Since most cryptocurrencies in use today are open and decentralized, anyone can join the network and set up a wallet without providing any personal or identifying information. This is what makes cryptocurrencies somewhat anonymous. But not completely.
Although it is not always easy to find the identity behind a wallet address, each crypto transaction is publicly recorded on the blockchain and open for anyone to see. Therefore, technically, cryptos are not really anonymous but pseudonymous currencies. As such, it leaves users susceptible to a new kind of crypto fraud known as dusting attacks.
What is a Dusting Attack?
A dusting attack is a way in which an attacker steals a crypto user’s anonymity. This is done by analyzing transactions on the blockchain to deanonymize users in a process known as dusting. What may appear as a shower of small amounts of money or ‘dust’ sent to a wallet address could actually be a scam that can help the attackers narrow down on the identity of the user behind a wallet address. Hackers just need a little identifying information such as a pattern of addresses or locations to do a lot of damage on their targets.
What is dust?
In the world of cryptocurrencies, the term ‘dust’ refers to very small amounts of tokens or coins sent to a wallet, often in such insignificant amounts that the wallet’s owner may not notice in his/her balance. For Bitcoin, dust can be multiple amounts as little as 1 Satoshis (0.000000001 BTC). Dust can be hundreds of these tiny amounts sprayed by an attacker throughout the blockchain network with the hope that some of the amounts will ‘get stuck’ on the victim’s wallet.
At the core of cryptocurrency transactions, there is the concept of unspent transactions or UTXO. For every transaction carried out and recorded on the blockchain, there is a record of the input and the output. The output part of the transaction has two elements – the first goes to the recipient of the transaction, and the second returns to the sender as change.
In every successful transaction, the change that goes back to the sender is what makes up the UTXO and automatically becomes a part of the wallet’s UTXO set. The next transaction carried out by the owner of the wallet will include the UTXO from the set.
How a dusting attack works
The next step of the dusting attack is dependent on the victim unknowingly spending the dust. Since the balance amount in their wallet will automatically be a sum of what they had before and after the dust, most victims never realize when they spend it. The attacker will then track the dust funds and eventually deanonymize the owner of the wallet.

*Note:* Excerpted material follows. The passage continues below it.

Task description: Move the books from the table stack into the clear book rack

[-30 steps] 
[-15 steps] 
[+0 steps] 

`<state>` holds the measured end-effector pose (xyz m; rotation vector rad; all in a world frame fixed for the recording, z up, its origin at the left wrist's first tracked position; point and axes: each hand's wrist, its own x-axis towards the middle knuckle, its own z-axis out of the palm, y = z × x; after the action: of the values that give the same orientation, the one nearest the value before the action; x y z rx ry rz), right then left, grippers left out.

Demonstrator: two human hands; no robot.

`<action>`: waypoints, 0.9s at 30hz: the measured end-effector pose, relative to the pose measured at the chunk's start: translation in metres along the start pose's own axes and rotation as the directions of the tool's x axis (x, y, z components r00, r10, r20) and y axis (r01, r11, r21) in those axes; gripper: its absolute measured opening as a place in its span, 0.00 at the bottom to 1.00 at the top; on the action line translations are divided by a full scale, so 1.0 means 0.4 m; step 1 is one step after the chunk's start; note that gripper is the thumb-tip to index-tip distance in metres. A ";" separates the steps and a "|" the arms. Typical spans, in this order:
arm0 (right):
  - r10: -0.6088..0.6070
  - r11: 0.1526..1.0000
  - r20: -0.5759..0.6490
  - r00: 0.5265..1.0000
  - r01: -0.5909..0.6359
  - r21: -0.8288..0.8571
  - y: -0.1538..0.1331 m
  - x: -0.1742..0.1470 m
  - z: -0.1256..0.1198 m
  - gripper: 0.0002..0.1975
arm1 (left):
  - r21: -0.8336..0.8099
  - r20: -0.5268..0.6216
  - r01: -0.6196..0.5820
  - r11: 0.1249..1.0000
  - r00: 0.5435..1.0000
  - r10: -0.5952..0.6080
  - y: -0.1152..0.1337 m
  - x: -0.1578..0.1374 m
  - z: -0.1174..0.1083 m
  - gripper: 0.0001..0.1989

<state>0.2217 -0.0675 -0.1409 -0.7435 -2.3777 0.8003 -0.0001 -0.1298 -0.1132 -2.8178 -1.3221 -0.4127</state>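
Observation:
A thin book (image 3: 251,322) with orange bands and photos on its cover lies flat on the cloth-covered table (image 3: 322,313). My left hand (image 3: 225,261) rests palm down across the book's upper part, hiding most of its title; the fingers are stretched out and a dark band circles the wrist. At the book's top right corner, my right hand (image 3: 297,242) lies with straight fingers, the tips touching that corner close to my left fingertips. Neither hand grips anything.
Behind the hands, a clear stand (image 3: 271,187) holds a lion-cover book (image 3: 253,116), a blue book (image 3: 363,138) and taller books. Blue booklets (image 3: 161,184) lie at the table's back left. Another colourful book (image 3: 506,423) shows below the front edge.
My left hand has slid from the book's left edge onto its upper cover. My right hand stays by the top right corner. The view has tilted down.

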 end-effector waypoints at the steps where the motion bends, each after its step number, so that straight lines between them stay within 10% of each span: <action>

Despite how simple it may seem, deanonymizing the identity of a wallet owner is not a straightforward process. The way cryptocurrency wallets work is that a single wallet can generate several addresses when a transaction is initiated. Some tech-savvy and informed users have even set up their wallets such that they use a different address every time they carry out a transaction. The attacker will have a chance to attack only when the wallet owner combines UTXOs from several different addresses along with the dust amounts from those addresses.
By continuously analyzing the addresses on the blockchain network and comparing them with the information from the dust sprayed on the network, an attacker may track back addresses and ultimately find the network of addresses that manage a user’s wallet. The analysis is possible despite the large number of transactions carried out on the blockchain network because the hackers narrow down the transactions using transaction amounts, transaction times, and even exchanges.
The endgame in a dusting attack
What we have covered so far is the preparation stages in a dusting attack. The goal of this form of fraud is to link the dusted addresses with wallets and ultimately single out a wallet address to which they can trace the individual or company operating it. If a dusting attack is successful, the hackers will use this information against their targets, often through elaborate extortion schemes or through old school techniques such as phishing.
In the past, dusting attacks happened only on the Bitcoin cryptocurrency network. Of late, though, there are more of such cases on other cryptocurrencies. Just the other day, a network-wide attack on the litecoin network affected all users who had active addresses at the time of the attack, as reported on the Coin Telegraph. A quick analysis on the LTC blockchain revealed that over 300,000 addresses had been sprayed with dust, showing just how serious this form of attack is growing to be.
Back in October 2018, Bitcoin users who had Samourai wallets were the targets of dusting attacks. Upon noticing the attempts, the developers of the wallet responded in a tweet, alerting their users and explaining how to better protect themselves against the attack, which was still very new then. They then implemented a ‘DO NOT SPEND’ feature that marks suspicious funds sent to its users so that the dust is not included in any future transactions automatically.
The dangers of dusting
While almost all cryptocurrency blockchain networks today are almost impossible to disrupt or hack, users’ wallets are the weak points where attackers are focusing on when carrying out dusting attacks. Dusting and de-anonymizing attacks are not easy to pull off and may not be severe on their own, but it is important that users are educated on the damage that hackers can do when they know who they are.
Since Dusting attackers could use the information they harvest for other more serious attacks such as cryptojacking, phishing, and ransoming, it is important that cryptocurrency users understand the importance of putting in place measures to protect themselves from the moment they choose to open a cryptocurrency wallet. These may include using VPNs every time they access their wallets or the blockchain network, encrypting wallets, setting up different addresses for each transaction, and storing their keys in encrypted folders.